** Try it **
Look through the entries below and report how many lines hold the string "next". Only the number is wanted.

---------- Entries provided ----------

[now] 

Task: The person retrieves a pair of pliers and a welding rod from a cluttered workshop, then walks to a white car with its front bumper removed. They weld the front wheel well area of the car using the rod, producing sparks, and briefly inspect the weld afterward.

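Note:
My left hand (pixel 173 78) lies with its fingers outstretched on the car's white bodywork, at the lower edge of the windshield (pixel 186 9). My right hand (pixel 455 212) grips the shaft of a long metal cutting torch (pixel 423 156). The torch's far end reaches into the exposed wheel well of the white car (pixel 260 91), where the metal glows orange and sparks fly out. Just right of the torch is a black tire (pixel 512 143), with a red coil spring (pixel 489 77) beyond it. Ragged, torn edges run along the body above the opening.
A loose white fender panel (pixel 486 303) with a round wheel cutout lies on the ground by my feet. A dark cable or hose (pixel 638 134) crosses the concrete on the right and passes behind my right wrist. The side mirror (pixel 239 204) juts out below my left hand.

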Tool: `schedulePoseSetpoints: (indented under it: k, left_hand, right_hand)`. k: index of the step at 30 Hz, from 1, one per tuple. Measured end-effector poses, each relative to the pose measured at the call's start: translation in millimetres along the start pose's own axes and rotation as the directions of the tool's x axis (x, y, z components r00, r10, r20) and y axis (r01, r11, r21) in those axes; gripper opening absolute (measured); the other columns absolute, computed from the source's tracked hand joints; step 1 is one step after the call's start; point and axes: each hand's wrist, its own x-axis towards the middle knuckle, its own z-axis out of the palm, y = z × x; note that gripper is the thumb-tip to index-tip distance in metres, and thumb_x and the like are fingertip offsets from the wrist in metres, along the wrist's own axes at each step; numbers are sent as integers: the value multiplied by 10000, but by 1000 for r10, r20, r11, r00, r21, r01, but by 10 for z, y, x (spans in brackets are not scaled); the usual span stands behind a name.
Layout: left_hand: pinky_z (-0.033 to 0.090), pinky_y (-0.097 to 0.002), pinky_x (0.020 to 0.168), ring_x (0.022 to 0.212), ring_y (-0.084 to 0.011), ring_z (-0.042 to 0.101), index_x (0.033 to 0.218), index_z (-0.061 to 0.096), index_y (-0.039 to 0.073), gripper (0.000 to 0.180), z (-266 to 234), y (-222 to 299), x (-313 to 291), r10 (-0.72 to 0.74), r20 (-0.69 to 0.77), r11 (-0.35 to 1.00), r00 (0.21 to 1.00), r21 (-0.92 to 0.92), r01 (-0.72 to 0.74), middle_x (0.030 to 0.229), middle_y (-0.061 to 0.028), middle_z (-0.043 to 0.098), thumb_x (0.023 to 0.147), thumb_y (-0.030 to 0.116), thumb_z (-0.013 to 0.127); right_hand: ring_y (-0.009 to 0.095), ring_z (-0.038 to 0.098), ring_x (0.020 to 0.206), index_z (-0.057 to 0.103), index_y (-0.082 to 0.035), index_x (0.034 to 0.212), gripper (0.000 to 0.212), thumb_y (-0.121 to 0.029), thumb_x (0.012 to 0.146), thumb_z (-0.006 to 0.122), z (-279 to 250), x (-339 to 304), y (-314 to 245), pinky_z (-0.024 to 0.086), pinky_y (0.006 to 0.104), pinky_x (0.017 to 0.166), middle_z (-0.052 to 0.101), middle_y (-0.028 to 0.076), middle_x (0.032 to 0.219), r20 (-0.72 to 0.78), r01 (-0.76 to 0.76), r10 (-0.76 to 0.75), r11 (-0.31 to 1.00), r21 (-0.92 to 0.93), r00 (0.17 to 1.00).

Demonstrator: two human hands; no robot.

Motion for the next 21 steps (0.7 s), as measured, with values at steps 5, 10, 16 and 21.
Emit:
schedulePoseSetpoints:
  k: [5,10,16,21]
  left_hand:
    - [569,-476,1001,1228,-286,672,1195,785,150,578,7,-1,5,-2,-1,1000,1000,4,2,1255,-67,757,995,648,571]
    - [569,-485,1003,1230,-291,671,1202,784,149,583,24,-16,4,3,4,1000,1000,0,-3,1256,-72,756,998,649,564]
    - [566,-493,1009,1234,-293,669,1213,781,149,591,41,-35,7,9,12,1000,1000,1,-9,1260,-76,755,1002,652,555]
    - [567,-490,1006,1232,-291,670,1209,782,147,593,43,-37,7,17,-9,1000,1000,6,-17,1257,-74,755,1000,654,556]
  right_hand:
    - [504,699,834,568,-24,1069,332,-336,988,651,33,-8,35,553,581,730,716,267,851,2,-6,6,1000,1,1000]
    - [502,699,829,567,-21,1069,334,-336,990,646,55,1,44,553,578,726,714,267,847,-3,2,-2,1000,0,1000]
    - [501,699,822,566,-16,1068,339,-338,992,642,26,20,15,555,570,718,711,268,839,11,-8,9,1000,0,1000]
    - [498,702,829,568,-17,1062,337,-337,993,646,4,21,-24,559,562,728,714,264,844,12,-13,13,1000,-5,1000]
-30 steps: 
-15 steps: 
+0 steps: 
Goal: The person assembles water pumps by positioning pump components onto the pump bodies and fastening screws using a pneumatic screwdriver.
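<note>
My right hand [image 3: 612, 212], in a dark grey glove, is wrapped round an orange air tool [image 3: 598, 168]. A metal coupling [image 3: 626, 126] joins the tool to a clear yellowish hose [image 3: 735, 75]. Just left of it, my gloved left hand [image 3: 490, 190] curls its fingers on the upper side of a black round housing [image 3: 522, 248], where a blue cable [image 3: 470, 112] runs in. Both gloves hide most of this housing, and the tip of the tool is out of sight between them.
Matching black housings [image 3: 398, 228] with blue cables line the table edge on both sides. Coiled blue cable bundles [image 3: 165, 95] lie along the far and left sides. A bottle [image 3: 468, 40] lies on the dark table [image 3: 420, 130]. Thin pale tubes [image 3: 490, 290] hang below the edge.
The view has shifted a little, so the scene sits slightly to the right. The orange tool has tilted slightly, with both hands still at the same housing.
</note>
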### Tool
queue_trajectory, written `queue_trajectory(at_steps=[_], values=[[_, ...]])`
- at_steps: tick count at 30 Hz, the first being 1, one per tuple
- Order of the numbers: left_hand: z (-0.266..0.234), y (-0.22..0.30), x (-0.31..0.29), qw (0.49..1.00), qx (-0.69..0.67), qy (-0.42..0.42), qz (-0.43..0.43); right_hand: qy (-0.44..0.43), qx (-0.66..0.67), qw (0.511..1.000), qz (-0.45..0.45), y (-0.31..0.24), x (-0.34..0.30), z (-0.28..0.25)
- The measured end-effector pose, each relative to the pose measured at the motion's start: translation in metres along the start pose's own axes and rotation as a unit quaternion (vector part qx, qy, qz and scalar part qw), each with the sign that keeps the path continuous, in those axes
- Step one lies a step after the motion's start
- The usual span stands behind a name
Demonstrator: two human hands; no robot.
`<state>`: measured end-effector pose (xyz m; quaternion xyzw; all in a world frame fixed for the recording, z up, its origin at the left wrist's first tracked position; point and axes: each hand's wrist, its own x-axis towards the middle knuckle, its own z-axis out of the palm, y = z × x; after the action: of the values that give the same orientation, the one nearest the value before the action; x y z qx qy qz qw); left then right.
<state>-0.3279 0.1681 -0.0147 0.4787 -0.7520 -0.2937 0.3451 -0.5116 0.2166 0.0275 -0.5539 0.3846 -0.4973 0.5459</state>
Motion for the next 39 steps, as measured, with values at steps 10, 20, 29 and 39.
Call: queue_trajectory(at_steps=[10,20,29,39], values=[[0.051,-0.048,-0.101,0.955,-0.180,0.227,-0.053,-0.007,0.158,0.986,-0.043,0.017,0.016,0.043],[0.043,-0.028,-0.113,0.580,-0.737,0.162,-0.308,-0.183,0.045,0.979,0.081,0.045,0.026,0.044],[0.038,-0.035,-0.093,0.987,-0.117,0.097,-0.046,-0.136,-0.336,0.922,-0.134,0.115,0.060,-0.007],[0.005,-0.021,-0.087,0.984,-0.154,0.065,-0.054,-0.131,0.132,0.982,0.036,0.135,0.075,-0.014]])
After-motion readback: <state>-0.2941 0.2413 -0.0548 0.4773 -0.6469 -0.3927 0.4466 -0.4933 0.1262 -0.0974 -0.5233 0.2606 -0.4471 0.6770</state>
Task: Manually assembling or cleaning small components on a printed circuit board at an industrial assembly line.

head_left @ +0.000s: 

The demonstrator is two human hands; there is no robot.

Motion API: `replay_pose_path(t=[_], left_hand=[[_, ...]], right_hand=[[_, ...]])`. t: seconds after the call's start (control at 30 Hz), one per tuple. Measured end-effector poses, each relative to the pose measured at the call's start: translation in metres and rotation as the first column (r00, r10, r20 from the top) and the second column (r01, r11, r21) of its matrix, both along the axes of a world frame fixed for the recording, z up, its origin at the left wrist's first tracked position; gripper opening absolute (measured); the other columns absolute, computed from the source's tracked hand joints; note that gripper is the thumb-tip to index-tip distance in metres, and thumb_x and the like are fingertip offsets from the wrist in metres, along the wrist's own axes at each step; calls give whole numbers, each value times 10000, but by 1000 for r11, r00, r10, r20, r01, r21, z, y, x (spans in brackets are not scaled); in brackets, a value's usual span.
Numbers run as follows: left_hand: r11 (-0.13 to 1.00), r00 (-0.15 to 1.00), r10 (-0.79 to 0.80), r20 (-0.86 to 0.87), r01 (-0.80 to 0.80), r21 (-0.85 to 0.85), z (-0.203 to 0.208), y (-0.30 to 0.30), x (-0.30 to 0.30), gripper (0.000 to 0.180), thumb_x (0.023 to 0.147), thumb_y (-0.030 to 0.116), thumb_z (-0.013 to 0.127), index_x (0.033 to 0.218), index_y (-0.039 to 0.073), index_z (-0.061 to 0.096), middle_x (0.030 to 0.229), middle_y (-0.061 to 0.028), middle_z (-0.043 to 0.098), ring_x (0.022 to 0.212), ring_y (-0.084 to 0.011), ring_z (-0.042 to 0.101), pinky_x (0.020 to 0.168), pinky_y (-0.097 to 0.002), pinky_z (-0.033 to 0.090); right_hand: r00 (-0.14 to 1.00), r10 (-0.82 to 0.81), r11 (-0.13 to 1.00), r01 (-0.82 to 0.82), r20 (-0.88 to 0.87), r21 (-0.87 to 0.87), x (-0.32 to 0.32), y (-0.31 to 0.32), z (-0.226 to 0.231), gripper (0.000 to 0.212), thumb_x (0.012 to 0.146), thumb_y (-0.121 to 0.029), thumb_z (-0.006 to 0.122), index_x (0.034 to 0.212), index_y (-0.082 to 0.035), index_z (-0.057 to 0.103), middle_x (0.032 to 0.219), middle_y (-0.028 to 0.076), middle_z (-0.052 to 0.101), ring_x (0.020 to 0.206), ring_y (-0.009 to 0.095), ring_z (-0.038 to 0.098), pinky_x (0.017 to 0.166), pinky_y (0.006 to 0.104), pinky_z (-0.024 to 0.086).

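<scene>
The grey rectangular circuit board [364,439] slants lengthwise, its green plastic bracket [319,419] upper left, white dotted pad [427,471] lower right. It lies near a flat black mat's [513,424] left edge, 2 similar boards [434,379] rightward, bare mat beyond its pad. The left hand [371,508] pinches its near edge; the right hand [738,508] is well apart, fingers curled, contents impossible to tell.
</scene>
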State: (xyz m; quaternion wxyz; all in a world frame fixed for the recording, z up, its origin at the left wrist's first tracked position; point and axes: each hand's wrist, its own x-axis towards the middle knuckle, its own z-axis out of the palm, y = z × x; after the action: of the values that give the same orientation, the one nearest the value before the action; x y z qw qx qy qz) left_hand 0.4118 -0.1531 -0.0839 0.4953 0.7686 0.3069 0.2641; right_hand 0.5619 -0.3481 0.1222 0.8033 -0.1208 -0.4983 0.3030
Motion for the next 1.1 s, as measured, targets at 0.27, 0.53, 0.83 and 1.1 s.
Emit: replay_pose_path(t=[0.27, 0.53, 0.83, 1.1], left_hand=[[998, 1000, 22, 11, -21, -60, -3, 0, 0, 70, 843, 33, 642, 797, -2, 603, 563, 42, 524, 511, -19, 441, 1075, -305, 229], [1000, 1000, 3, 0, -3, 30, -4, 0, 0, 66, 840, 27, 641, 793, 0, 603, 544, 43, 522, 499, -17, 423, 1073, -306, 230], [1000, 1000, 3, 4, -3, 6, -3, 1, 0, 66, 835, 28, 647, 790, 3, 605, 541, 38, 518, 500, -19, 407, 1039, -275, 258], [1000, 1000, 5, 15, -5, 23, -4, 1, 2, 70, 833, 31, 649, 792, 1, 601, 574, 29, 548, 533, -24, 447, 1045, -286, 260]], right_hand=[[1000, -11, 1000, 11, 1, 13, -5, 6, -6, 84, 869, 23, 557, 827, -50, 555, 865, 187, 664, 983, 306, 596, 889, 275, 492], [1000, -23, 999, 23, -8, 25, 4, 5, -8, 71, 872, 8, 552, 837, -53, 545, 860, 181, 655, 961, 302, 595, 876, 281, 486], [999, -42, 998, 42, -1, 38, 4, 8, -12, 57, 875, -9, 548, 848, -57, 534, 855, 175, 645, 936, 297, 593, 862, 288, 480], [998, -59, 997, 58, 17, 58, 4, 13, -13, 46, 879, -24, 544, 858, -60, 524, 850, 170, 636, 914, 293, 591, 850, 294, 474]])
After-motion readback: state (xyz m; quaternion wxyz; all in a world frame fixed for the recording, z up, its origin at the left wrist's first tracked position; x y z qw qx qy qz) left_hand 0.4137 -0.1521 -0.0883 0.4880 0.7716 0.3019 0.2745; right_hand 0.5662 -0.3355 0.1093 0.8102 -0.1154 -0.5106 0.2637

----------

** Exercise response **
3